Pour finir, j'aborderai brièvement le rôle des enseignes type SEDDIF. Lorsque je suis entré dans la noble profession de diffuseur de presse, je me suis dit qu'adosser mon magasin à une enseigne répandue sur tout le territoire était le meilleur moyen de participer à une aventure en bénéficiant de l'expérience de professionnels. Aujourd'hui, je ne suis pas sûr que je referais le même choix. En effet, si l'on peut considérer que l'apport de cette enseigne en terme d'aménagement du magasin constitue un aspect intéressant pour un néophyte, on peut s'interroger sur l'utilité de cette structure dans les autres domaines. En terme d'animation commerciale, elle n'agit qu'en répercussion d'opérations montées par certains éditeurs, lesquels auraient réalisés ces opérations avec ou sans la SEDDIF. En termes de développement d'activités nouvelles, je n'ai eu connaissance d'aucune proposition de cette enseigne durant les 6 dernières années. Enfin, reste l'activité de "référencement de fournisseurs". Là encore il est permis de s'interroger sur cette activité dès lors qu'aucun travail de choix de fournisseur n'est effectivement réalisé. Pour illustrer mon propos, je prendrai l'exemple des prestataires informatiques. Comment la SEDDIF peut elle avoir le moindre poids vis-à-vis de l'un de ces fournisseurs dès lors qu'ils sont tous référencés ? En n'agissant ni comme centrale d'achat, ni comme centrale de référencement, la SEDDIF se prive en fait de tout intérêt commercial et au final apporte une aide très relative à ses adhérents.

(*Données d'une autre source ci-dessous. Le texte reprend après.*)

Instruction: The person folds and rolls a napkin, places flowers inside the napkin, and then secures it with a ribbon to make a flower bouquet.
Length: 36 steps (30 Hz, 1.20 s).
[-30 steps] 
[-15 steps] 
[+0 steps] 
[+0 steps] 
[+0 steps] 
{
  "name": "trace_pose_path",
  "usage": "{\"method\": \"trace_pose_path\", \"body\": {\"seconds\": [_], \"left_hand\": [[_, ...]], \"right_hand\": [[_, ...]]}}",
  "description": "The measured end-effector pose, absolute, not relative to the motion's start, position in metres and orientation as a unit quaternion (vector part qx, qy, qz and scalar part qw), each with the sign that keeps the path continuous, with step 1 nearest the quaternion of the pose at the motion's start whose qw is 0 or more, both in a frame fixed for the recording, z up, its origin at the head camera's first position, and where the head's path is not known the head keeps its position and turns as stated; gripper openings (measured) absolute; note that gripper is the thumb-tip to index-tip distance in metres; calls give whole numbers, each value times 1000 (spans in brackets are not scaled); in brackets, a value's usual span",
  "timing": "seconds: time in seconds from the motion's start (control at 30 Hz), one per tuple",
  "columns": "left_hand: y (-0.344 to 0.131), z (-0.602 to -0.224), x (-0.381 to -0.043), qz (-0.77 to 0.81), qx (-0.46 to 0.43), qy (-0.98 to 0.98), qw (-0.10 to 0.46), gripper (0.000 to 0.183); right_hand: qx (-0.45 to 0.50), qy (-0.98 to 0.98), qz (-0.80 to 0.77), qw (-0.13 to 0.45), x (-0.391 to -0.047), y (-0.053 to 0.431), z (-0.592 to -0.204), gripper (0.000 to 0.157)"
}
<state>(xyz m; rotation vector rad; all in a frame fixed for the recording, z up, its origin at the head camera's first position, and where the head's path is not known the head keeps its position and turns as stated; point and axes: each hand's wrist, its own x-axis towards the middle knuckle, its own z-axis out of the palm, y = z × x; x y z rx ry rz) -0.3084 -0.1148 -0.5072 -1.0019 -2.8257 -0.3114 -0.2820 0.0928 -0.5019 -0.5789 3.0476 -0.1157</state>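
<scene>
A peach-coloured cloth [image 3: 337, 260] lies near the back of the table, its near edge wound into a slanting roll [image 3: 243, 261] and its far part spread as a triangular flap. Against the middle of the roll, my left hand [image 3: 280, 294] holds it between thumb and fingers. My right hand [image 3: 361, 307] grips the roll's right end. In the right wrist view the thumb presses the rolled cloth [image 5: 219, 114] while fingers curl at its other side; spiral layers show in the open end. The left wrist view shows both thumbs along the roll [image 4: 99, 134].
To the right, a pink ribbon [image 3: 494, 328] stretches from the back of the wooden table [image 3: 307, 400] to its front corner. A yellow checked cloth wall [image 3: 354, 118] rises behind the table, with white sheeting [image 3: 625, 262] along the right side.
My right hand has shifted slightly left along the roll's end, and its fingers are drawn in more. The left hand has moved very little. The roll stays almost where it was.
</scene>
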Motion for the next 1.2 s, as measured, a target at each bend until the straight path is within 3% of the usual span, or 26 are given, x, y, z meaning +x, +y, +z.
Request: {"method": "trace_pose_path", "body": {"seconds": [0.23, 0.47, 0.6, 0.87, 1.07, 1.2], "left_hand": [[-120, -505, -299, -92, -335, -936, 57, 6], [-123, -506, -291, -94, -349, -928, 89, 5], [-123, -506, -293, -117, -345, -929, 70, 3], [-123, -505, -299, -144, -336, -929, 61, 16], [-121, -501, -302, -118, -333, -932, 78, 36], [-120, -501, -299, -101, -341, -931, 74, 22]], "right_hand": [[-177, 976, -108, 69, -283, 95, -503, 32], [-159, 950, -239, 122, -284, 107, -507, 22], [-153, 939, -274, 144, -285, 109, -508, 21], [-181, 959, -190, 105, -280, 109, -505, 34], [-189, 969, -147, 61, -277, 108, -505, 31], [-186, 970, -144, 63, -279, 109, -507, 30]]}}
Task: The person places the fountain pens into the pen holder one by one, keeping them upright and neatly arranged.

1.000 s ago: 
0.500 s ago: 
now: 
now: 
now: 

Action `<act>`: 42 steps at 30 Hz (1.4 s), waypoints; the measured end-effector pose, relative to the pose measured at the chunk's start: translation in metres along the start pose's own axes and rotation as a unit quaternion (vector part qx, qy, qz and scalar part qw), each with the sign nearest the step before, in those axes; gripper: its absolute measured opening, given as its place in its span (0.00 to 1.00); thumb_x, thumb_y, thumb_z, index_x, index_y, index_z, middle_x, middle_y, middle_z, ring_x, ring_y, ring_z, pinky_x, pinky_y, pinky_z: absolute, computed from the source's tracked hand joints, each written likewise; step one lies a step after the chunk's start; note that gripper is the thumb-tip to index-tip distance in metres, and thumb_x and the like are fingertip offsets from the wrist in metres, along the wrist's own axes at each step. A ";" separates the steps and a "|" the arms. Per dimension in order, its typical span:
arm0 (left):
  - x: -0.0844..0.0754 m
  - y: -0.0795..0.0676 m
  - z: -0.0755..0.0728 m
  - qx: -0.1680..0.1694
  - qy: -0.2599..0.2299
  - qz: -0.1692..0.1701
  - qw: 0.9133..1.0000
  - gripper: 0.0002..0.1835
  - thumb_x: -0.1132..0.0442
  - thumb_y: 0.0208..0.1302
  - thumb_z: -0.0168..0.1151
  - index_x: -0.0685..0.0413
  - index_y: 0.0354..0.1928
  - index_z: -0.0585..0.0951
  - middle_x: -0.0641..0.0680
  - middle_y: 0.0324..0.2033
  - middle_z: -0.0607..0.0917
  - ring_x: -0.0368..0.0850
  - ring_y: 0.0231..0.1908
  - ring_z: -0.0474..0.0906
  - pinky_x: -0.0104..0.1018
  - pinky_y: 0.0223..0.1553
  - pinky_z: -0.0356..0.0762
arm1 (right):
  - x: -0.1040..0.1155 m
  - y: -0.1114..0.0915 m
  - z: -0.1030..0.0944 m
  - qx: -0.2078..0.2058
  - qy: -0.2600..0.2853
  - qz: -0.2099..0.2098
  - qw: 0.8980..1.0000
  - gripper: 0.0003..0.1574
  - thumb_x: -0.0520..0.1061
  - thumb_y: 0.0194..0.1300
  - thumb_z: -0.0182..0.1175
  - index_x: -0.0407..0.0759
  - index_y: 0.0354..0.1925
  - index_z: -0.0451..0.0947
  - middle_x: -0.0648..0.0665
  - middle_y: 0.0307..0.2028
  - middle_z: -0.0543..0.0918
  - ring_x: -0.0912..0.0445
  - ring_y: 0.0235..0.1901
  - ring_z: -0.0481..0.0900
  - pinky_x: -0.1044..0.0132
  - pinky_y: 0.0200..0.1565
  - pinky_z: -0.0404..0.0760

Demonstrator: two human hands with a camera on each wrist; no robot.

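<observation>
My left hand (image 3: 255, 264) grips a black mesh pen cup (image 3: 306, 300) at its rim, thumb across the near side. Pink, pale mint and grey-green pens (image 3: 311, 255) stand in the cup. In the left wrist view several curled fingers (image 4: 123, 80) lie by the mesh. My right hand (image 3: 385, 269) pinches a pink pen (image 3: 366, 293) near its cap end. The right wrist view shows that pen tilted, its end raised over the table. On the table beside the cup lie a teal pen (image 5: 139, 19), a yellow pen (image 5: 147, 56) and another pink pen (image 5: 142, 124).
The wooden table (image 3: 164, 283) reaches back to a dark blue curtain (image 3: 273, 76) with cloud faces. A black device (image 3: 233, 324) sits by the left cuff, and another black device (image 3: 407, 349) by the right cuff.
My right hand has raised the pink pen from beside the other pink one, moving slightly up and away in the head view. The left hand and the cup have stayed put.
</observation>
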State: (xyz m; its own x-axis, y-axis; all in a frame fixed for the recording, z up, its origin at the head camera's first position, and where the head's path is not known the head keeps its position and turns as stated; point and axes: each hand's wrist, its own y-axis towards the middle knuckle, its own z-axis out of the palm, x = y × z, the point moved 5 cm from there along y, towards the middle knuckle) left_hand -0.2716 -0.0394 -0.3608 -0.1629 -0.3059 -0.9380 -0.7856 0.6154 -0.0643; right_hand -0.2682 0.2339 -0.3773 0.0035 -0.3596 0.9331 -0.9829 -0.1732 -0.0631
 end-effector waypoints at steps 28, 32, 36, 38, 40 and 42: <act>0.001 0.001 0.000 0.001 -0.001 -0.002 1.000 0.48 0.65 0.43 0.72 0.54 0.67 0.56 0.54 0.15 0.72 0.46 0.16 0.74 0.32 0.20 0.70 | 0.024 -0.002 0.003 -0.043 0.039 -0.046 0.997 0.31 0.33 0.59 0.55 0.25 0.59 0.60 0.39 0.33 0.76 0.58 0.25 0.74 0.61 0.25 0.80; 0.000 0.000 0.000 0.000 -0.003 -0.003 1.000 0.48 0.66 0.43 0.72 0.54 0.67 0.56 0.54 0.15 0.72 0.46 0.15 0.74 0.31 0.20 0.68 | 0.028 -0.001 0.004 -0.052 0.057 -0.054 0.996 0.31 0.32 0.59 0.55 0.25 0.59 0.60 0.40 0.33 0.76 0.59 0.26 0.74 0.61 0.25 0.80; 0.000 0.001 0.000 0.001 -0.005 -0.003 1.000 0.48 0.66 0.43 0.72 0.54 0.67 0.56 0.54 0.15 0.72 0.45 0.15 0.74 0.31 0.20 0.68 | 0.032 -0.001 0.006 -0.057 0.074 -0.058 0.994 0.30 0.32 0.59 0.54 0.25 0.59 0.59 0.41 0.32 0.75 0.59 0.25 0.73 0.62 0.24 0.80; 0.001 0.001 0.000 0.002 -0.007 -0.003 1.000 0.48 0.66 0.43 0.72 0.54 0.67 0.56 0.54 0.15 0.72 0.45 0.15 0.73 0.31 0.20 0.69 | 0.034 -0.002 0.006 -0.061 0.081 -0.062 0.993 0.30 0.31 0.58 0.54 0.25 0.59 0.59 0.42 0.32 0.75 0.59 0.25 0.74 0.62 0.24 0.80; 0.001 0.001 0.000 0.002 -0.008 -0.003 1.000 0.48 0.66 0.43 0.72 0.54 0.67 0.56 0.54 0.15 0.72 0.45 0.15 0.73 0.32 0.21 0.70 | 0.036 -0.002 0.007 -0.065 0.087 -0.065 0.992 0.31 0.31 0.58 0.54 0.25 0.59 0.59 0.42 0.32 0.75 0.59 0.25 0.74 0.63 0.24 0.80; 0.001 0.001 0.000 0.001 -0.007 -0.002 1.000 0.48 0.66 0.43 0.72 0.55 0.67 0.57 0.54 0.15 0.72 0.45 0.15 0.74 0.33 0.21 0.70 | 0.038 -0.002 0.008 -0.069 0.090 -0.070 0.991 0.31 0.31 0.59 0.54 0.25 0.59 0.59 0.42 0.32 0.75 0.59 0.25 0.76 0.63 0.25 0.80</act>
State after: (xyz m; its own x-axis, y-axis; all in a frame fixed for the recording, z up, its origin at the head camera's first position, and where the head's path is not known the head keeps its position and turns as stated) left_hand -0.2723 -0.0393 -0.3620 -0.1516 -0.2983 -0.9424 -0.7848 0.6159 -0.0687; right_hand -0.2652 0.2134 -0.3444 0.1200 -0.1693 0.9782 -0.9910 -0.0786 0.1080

En conclusion de ce (trop) long exposé, je souhaiterais dire que je continue à croire qu'il existe une place pour des magasins de presse dans le paysage commercial de demain. Je suis également convaincu que nos magasins doivent évoluer pour ne pas disparaître Mais je suis tout autant convaincu que nous continuerons à perdre des clients tant que notre offre en magasin ne sera pas clarifiée et stabilisée, tant que chaque éditeur pourra nous inonder de ses publications sans tenir compte des particularités de notre clientèle et tant qu'il ne sera pas remédié aux dysfonctionnements de notre organisation. Je reste persuadé que le respect des règles déja existantes et leur correcte application permettrait d'améliorer considérablement la situation de nombres de points de vente. Et dans un monde idéal je rêve que le diffuseur reprenne le controle de son magasin en décidant quels titres doivent s'y trouver et en quelle quantité, et qu'il puisse trouver dans les structures amont (dépôt et éditeurs) de véritables interlocuteurs et partenaires responsables et conscients que nos ventes sont leurs ventes et que notre réussite contribue à la leur.